En considération de sa situation particulière, notamment de son âge (31 ans) et de son ancienneté au moment de la rupture, des circonstances de celle-ci, de son salaire mensuel brut de 2 583,33 euros, de sa capacité à retrouver un emploi compte tenu de sa formation (il est justifié d’une inscription à Pôle emploi à compter du 26 juillet 2020 et du versement d’allocations à compter du 22 octobre 2020 mais d’aucune recherche d’emploi), il y a lieu de condamner la société [1] à verser à M. [N] la somme de 7 750 euros à titre d’indemnité pour licenciement sans cause réelle et sérieuse, le jugement étant infirmé en ce sens.
Les dispositions du jugement déféré relatives aux frais irrépétibles et dépens seront confirmées.

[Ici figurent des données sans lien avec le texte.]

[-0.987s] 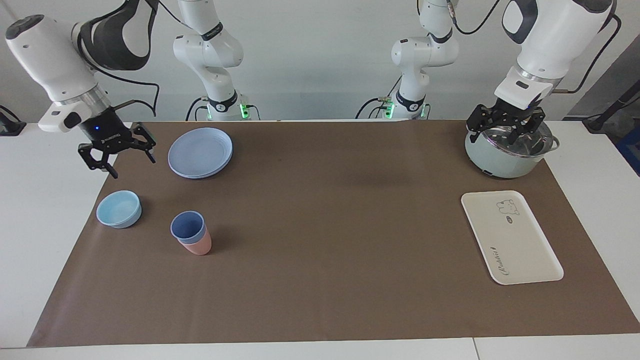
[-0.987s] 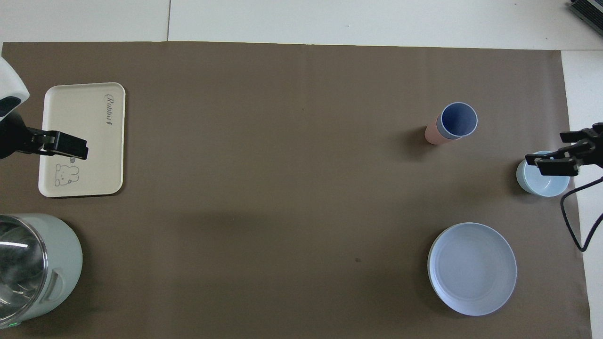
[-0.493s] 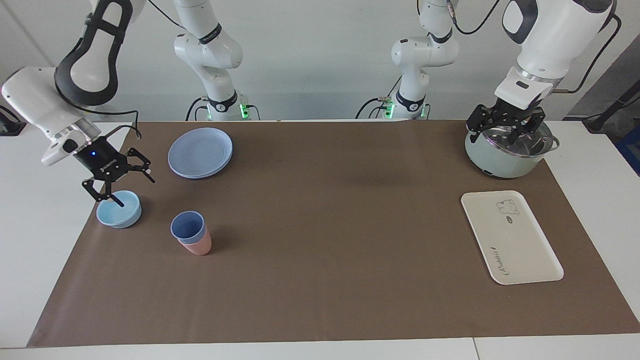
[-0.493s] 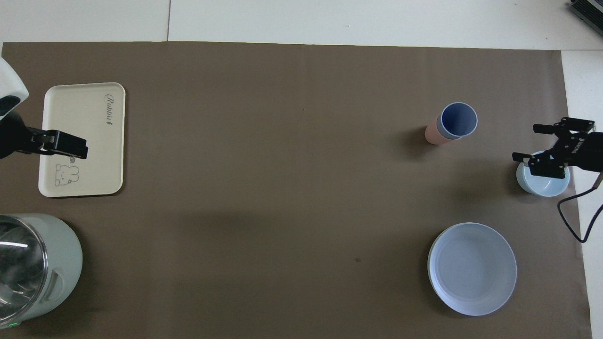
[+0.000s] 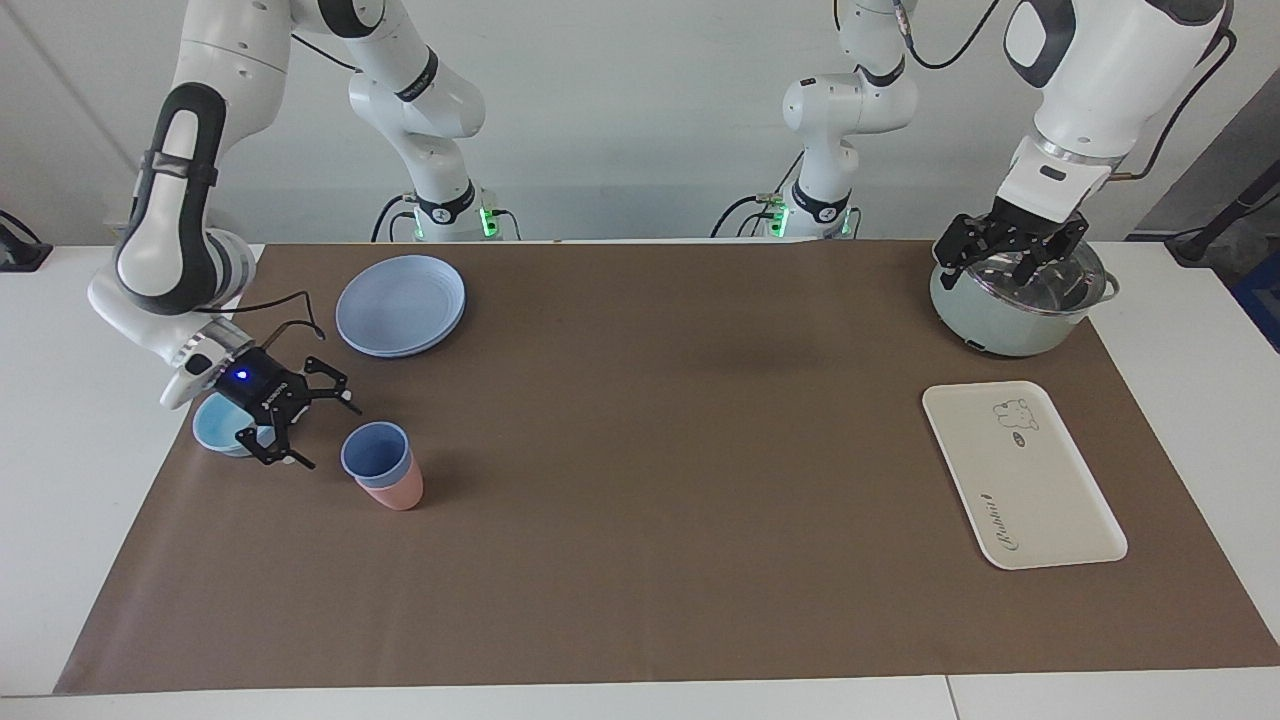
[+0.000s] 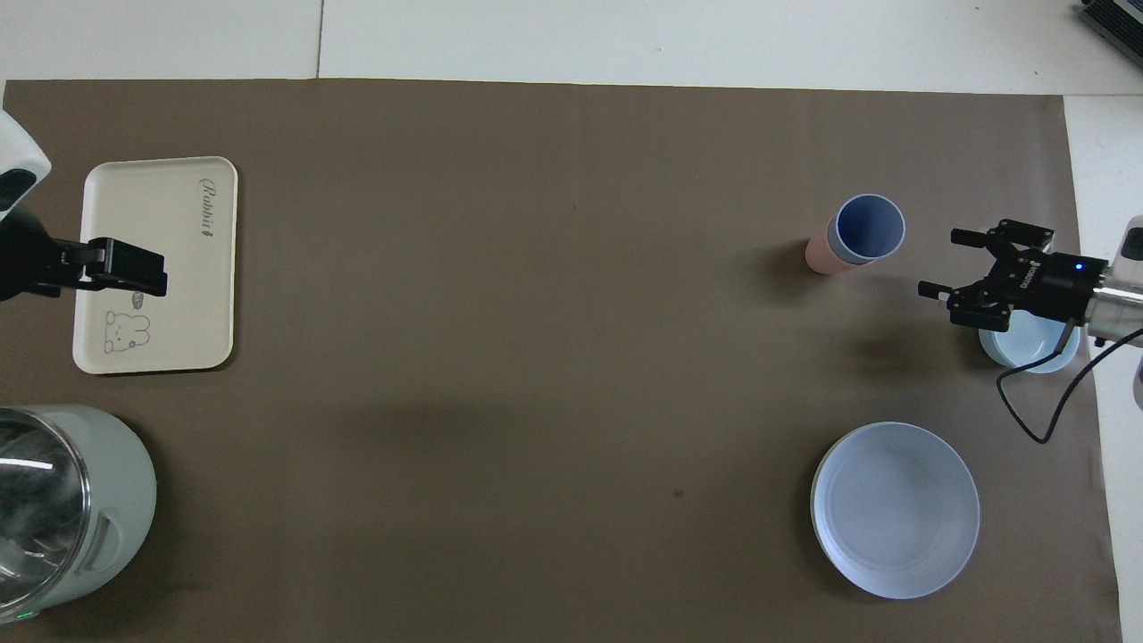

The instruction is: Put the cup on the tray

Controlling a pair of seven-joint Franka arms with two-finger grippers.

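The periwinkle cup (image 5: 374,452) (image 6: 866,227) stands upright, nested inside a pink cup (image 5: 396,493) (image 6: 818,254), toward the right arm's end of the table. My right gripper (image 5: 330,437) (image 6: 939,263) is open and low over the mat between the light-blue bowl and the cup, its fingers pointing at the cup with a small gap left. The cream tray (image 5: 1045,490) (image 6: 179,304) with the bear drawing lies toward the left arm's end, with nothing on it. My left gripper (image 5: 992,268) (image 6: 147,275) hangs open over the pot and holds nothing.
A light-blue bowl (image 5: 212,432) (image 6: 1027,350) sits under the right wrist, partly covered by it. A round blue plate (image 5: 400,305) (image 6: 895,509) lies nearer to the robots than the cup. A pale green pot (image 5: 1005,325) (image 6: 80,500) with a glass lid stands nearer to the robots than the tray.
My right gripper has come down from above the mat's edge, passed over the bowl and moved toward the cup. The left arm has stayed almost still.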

La société [1], partie qui succombe au sens de l’article 696 du code de procédure civile, sera déboutée de sa demande en indemnisation de ses frais irrépétibles et condamnée à payer à M. [N] la somme de 300 euros sur le fondement des dispositions de l’article 700 du code de procédure civile et ce, en sus des entiers dépens d’appel.
PAR CES MOTIFS,
La cour,
Statuant contradictoirement et publiquement par mise à disposition au greffe, les parties ayant été préalablement avisées dans les conditions de l’article 450 du code de procédure civile;
Dit irrecevable la prétention d’infirmation du chef de jugement ayant débouté M. [N] la demande de dommages-intérêts pour discrimination syndicale ;
Dans la limite de la dévolution,
Infirme le jugement s’agissant du montant de l’indemnité allouée pour licenciement sans cause réelle et sérieuse ;
Statuant à nouveau,
Condamne la société [1] à payer à M. [N] la somme de 7 750 euros à titre de dommages-intérêts pour licenciement sans cause réelle et sérieuse ;
Rappelle que les sommes allouées par la cour sont exprimées en brut ;
Dit que les intérêts au taux légal sur les créances de nature indemnitaires courent à compter de ce jour ;
Y ajoutant,
Condamne M. [N] aux dépens de l’appel ;
Condamne la société [1] à verser à M. [N] la somme de 300 euros au titre de l’article 700 du code de procédure civile.